Wayfinding, part five

In which we explore wayfinding’s vital role in steering toward best case futures.

“In assembling complexity, the bounty of increasing returns is won by multiple tries over time.  As various parts reorganize to a new whole, the system escapes into a higher order.”
- Ilya Prigogine

This in-between time is ripe for assembling a new complexity.  As systems break down, people begin searching for new solutions. They turn away from what no longer works and create paths forward.  Some fail, others gain a foothold and begin forming new connections, setting free potential for a higher order.  Through multiple tries over time, the new creeps in.  Ideas and thoughts are exchanged and commingled; differences are appreciated.  The new quickens and begins to spread. Boundaries have not been established, so conversations flow and leap more freely between ideas, process, product, short and long term.  The tight hold of beliefs that held up the old paradigm slip and the emerging paradigm escapes out of the clutches of the old,  enabling rapid iterations of experiments and ideas.  In this, the world experiences an intertwining of the moment in time of great decay and the simultaneous natural seeking of humans to create a better, more fit world.  

Oliver Wendall Holmes is said to have proclaimed, “I would not give a fig for the simplicity this side of complexity, but I would give my life for the simplicity on the other side.” Many people do not know how to sense or see this  “other side” of complexity.  The world seems too vast, too unwieldy, too scary.  There is a belief that the old system can be fixed by hunkering down and trying harder to exert control. This results in short sighted compromises with increasing negative consequences.

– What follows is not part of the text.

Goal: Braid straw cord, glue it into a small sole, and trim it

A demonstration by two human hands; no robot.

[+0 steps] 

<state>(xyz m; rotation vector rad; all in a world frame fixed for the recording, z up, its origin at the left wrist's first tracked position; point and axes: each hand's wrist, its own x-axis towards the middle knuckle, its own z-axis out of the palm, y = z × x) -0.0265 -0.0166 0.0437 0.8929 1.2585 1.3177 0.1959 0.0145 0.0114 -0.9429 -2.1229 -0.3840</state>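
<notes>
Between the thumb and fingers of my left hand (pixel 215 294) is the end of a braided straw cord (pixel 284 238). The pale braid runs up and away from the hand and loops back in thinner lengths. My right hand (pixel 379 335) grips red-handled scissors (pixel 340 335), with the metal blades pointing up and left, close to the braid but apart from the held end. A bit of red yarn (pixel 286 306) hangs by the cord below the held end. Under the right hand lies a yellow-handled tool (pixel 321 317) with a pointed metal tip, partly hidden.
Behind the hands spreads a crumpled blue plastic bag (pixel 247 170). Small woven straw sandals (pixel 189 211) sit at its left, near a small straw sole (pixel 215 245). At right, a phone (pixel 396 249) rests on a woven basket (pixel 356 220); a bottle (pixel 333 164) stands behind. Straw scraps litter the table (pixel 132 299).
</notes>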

Escaping to a higher order means that a new framework comes into being, a new coherence.  This is not to be mistaken for a simplifying that dumbs down, compromises, or ignores facts and realities.  We reach a higher order by working through the complexity, not eliminating it. By definition, this higher order assembles a new framework that makes it easier to create a more sustainable, fit world for all life on Earth. 

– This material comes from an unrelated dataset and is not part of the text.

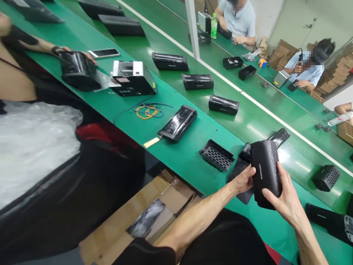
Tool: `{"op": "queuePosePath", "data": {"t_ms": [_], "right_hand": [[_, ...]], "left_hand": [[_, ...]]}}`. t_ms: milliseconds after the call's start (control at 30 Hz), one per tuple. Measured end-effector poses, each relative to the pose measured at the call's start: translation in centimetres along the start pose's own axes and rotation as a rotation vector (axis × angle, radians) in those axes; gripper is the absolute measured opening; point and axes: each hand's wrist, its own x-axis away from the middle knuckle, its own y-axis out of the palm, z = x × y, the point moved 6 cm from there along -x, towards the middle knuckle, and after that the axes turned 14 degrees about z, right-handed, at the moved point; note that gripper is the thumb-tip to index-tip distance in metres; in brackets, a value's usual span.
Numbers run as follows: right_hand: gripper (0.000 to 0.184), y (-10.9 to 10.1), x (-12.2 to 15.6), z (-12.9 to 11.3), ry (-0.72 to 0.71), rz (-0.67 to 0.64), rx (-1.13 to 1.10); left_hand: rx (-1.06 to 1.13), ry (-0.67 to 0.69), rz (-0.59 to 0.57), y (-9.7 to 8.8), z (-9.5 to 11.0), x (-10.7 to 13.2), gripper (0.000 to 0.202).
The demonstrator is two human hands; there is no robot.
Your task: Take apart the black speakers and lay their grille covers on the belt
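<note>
Both my hands grip a black speaker housing (pixel 265 173) marked MERKURY, held tilted above the green table. My left hand (pixel 245 179) has its thumb and fingers on the left side. Around the right side and lower front wraps my right hand (pixel 286 189), thumb across the face. Behind the housing lie another black speaker (pixel 281 137) and a dark cloth or sheet (pixel 237 170), both partly hidden. A perforated black grille cover (pixel 216 155) rests to the left. Farther left sits a black speaker (pixel 178 123) with a pale strip (pixel 151 142) at its end.
Several black speakers (pixel 197 81) line the green belt. A boxy device (pixel 132 78), a phone (pixel 104 53) and coiled wires (pixel 149 111) occupy the left table. A co-worker's hand (pixel 66 49) touches a wrapped speaker (pixel 78 70). Cardboard boxes (pixel 165 198) stand below. People work across the belt.
</note>
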Motion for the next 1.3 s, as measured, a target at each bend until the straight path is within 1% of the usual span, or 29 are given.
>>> {"op": "queuePosePath", "data": {"t_ms": [133, 300, 367, 400, 433, 500, 600, 633, 700, 733, 767, 800, 833, 867, 900, 933, 967, 1000, 1033, 1067, 1100, 1133, 1200, 1300], "right_hand": [[0.096, -0.2, 0.6, 0.5, 0.029, -0.043, 0.006], [0.096, -0.7, 0.0, 1.7, 0.087, -0.078, -0.058], [0.096, -0.9, -0.1, 2.5, 0.088, -0.092, -0.108], [0.094, -1.0, 0.0, 3.0, 0.085, -0.071, -0.134], [0.093, -1.2, 0.3, 3.4, 0.085, -0.016, -0.161], [0.096, -1.3, 1.5, 4.2, 0.105, 0.169, -0.207], [0.115, 0.1, 3.6, 4.6, 0.165, 0.434, -0.228], [0.117, 0.8, 4.1, 4.7, 0.176, 0.501, -0.226], [0.11, 1.6, 4.3, 4.7, 0.188, 0.61, -0.229], [0.103, 1.6, 4.2, 4.9, 0.193, 0.643, -0.242], [0.097, 1.5, 4.1, 5.2, 0.203, 0.647, -0.262], [0.092, 1.1, 3.9, 5.6, 0.218, 0.628, -0.283], [0.089, 0.6, 3.9, 6.1, 0.24, 0.602, -0.301], [0.088, 0.0, 4.1, 6.6, 0.264, 0.575, -0.317], [0.087, -0.6, 4.3, 7.0, 0.287, 0.544, -0.334], [0.086, -1.0, 4.7, 7.4, 0.306, 0.516, -0.355], [0.086, -1.3, 5.0, 7.6, 0.319, 0.488, -0.381], [0.086, -1.4, 5.4, 7.7, 0.327, 0.463, -0.412], [0.086, -1.3, 5.7, 7.7, 0.332, 0.439, -0.444], [0.085, -1.1, 5.9, 7.6, 0.337, 0.423, -0.476], [0.085, -0.9, 6.0, 7.6, 0.342, 0.411, -0.505], [0.084, -0.6, 6.0, 7.7, 0.346, 0.402, -0.53], [0.083, -0.4, 5.7, 7.9, 0.346, 0.393, -0.572], [0.081, -1.1, 4.5, 8.7, 0.342, 0.36, -0.605]], "left_hand": [[-0.031, -0.051, -0.001, -0.4, -0.6, 0.0, 0.093], [-0.009, -0.127, 0.002, 0.3, -1.4, -0.2, 0.079], [-0.004, -0.124, 0.033, 0.6, -1.4, -0.3, 0.076], [-0.001, -0.104, 0.063, 0.6, -1.3, -0.3, 0.076], [0.002, -0.075, 0.103, 0.7, -1.0, -0.4, 0.075], [0.003, -0.019, 0.191, 0.7, -0.6, -0.5, 0.074], [-0.01, 0.028, 0.286, 1.0, -0.7, -0.6, 0.075], [-0.018, 0.044, 0.311, 1.0, -0.8, -0.6, 0.076], [-0.057, 0.067, 0.356, 1.0, -1.0, -0.8, 0.078], [-0.094, 0.058, 0.368, 0.8, -1.0, -0.9, 0.081], [-0.144, 0.03, 0.367, 0.6, -0.8, -1.1, 0.083], [-0.207, -0.001, 0.35, 0.3, -0.2, -1.3, 0.087], [-0.283, -0.01, 0.322, 0.1, 0.9, -1.6, 0.093], [-0.373, 0.004, 0.281, 0.0, 2.4, -1.9, 0.1], [-0.474, 0.067, 0.232, 0.1, 4.5, -2.2, 0.108], [-0.593, 0.175, 0.171, 0.4, 6.9, -2.4, 0.119], [-0.727, 0.242, 0.079, 1.1, 8.8, -2.6, 0.131], [-0.857, 0.264, -0.03, 1.9, 10.3, -2.7, 0.134], [-0.966, 0.252, -0.142, 2.8, 11.2, -2.6, 0.131], [-1.045, 0.235, -0.225, 3.5, 11.8, -2.5, 0.124], [-1.097, 0.221, -0.276, 4.2, 12.2, -2.3, 0.116], [-1.125, 0.217, -0.294, 4.7, 12.4, -2.2, 0.108], [-1.137, 0.247, -0.26, 5.3, 12.4, -2.1, 0.099], [-1.113, 0.297, -0.177, 4.8, 11.9, -2.0, 0.094]]}}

Designing a world we want means paying attention, listening, conversing, trim tabbing – all from within the long now of our future.  It is difficult work, yet playful and ultimately satisfying.  We sense and see a new order maturing.  We don’t know yet if we are assembling millions of small seeds into the new paradigm we want; if we are growing a prairie or just another variation of a weedy field.

Wayfinders inherently know that all aspects of a social system must work together and come to know each other’s contributions through engagement, finding ways where very different fields of knowledge or expertise fit together.  They don’t exert themselves by breaking down the stove pipe mentality, but rather help people reach through and across these boundaries.  They assist in finding the cross linkages and intersections. They create strange, yet vital connections and synergies between networks, willing to hold the creative tension of different vantage points together until these partners find common metaphors and create a language that makes their connection relevant.  Wayfinders dance with the flow of possibility.  They train their senses on seeing what others fail to see and on weaving these differences into the fabric of scenarios in the making. 

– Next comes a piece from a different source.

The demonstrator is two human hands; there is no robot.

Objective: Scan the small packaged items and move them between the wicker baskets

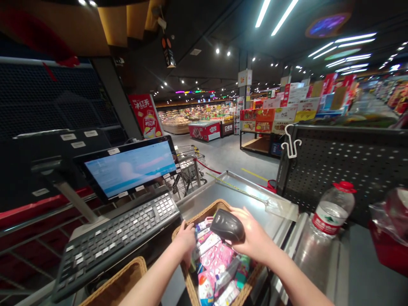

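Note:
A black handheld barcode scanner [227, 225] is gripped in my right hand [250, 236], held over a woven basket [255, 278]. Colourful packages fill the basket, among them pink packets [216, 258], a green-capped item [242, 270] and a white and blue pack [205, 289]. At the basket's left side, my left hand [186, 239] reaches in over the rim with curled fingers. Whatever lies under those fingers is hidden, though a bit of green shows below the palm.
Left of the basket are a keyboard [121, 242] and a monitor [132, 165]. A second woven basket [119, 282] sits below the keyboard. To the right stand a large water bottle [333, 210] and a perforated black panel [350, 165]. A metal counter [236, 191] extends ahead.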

In her book Integral City, author Marilyn Hamilton develops the concept of "meshworking,"  which we see as similar in many ways to our wayfinding. She describes how the brain develops and provides what we think is a wonderful and accurate description of how wayfinders work:

“The brain builds itself by laying down large synaptic highways, which become the scaffold of communication corridors from which secondary and tertiary corridors emerge, until a vast “hairnet of axons” covers the brain. Once this hairnet is in place then we have a brain that is able to self-organize an infinite number of connections, thoughts, ideas, innovations and learnings while at the same time behave and direct behavior in dependable, learned ways.”

As one paradigm falls and another one emerges, tremendous transformational events and processes occur.  These changes are nonlinear, and cannot be controlled by nation states or institutional powers.  Rather they are a hairnet of axons growing throughout the global brain, taking root in the most unusual places, building and connecting entire ecosystems. Wayfinders are meshworkers, wiring and perturbing the global brain, hoping to reveal the shortest routes to a surprising, resilient new world.  As the meshwork grows stronger, more and more people recognize ways forward –  they begin to see Magellan’s ship.  As the new paradigm matures, extraordinary ideas become ordinary transactions.